- _Instructions to follow_: In the data below, how many lines include the string "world"? Give only the number.

- _The input_:
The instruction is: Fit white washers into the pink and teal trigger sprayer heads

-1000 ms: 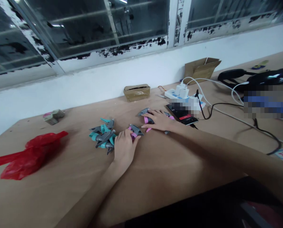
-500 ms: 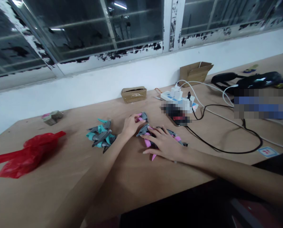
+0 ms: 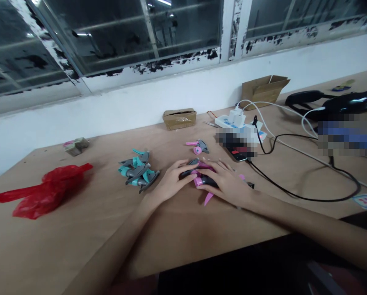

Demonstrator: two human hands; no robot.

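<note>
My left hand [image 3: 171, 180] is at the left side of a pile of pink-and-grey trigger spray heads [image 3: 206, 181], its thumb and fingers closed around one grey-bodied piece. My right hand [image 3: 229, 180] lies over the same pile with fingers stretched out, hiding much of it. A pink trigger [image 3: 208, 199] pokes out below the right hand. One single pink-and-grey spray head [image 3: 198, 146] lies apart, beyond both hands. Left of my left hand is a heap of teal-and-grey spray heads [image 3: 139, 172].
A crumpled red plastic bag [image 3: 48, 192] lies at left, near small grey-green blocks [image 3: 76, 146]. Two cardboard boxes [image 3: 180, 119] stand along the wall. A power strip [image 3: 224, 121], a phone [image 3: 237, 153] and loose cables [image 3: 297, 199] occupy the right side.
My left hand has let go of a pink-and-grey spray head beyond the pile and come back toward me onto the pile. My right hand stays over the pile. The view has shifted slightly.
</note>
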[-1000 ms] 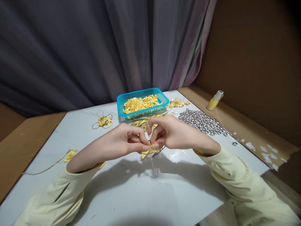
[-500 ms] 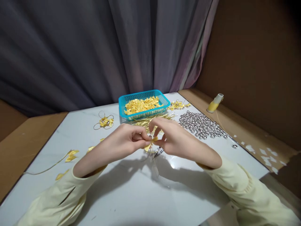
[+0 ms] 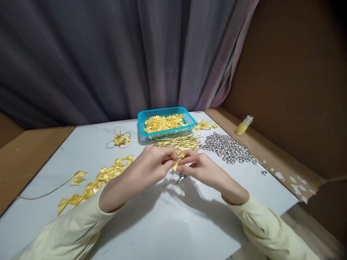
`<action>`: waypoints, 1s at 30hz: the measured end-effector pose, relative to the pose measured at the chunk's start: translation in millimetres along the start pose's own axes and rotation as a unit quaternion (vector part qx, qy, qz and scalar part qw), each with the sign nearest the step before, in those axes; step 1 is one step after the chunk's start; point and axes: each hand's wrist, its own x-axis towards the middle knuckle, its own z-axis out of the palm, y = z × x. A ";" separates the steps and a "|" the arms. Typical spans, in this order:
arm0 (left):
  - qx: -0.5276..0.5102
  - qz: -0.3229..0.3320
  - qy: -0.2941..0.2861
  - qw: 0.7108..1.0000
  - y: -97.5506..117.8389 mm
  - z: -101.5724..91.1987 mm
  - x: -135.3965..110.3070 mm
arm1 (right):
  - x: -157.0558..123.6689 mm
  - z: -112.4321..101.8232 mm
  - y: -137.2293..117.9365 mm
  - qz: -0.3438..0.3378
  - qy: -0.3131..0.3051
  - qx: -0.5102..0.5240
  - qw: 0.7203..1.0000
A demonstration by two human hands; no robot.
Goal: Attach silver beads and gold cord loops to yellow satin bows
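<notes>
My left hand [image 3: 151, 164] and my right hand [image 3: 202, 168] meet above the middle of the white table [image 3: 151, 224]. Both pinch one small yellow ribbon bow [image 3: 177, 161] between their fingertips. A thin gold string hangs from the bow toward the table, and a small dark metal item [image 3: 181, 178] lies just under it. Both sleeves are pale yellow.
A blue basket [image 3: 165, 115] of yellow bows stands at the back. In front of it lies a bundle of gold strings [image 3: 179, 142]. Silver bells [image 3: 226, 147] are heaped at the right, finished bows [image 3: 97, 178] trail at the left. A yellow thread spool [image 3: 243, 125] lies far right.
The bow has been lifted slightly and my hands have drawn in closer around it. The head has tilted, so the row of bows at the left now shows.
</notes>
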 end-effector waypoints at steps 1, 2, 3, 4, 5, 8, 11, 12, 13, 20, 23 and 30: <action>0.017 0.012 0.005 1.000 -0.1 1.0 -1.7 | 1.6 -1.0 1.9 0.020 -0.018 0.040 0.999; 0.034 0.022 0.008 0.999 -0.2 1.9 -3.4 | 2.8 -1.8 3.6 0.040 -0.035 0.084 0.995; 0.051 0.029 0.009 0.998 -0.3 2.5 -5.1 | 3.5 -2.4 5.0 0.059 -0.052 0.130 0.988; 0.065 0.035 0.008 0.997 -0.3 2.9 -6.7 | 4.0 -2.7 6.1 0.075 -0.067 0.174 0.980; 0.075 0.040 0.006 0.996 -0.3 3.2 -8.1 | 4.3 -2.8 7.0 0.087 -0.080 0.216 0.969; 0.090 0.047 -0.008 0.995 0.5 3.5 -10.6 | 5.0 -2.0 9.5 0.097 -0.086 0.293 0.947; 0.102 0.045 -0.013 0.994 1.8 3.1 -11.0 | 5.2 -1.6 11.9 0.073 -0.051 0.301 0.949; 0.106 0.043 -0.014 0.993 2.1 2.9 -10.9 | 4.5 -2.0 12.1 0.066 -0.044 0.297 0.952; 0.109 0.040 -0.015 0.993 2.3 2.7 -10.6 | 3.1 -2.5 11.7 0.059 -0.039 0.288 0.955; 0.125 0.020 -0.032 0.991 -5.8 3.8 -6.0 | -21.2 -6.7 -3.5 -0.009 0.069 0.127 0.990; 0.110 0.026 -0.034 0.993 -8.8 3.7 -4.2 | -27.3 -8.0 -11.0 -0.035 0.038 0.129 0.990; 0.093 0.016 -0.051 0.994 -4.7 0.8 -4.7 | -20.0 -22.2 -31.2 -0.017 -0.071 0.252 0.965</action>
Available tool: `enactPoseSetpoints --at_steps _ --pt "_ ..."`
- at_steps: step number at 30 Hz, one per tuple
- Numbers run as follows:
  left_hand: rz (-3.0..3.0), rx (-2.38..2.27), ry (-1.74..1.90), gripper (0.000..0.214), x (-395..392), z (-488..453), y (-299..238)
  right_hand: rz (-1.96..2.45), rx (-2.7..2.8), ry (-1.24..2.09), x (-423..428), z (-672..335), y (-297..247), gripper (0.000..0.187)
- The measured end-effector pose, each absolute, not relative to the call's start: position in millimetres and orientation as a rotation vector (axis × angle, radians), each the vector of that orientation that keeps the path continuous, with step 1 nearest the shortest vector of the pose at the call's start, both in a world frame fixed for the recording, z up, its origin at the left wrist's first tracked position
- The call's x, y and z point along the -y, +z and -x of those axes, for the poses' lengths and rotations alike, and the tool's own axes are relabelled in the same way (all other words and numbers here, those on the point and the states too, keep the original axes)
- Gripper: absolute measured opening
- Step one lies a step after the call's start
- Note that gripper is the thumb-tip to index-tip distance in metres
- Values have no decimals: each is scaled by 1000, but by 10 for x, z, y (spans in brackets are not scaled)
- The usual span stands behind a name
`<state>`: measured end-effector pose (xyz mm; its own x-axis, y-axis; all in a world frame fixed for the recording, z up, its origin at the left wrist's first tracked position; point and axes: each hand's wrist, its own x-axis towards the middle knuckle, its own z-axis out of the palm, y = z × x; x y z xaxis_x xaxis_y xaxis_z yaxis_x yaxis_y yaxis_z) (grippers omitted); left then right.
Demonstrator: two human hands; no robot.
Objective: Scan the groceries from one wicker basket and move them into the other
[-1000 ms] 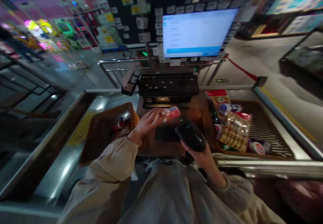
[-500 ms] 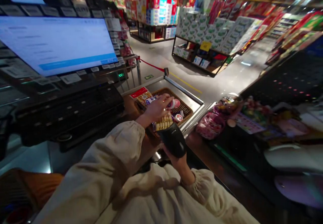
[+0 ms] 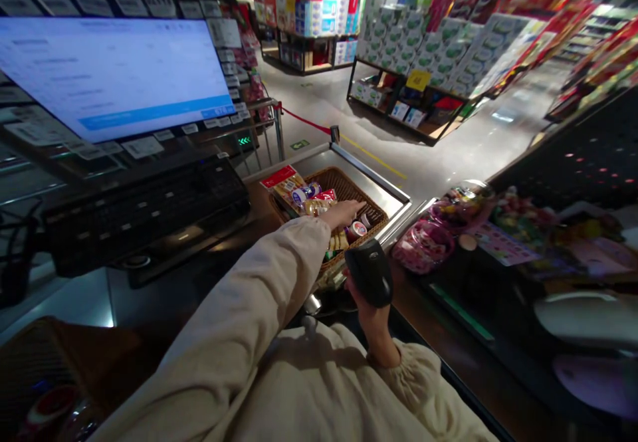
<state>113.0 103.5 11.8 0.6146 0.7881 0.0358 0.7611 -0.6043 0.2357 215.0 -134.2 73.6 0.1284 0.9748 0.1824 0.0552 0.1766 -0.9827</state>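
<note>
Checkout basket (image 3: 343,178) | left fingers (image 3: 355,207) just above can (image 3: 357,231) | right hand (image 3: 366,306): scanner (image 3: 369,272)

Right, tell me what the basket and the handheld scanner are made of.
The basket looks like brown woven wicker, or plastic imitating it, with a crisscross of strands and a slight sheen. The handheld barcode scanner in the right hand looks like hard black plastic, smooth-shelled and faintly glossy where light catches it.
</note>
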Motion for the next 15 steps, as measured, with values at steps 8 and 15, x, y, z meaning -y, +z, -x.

- _Written response_: 2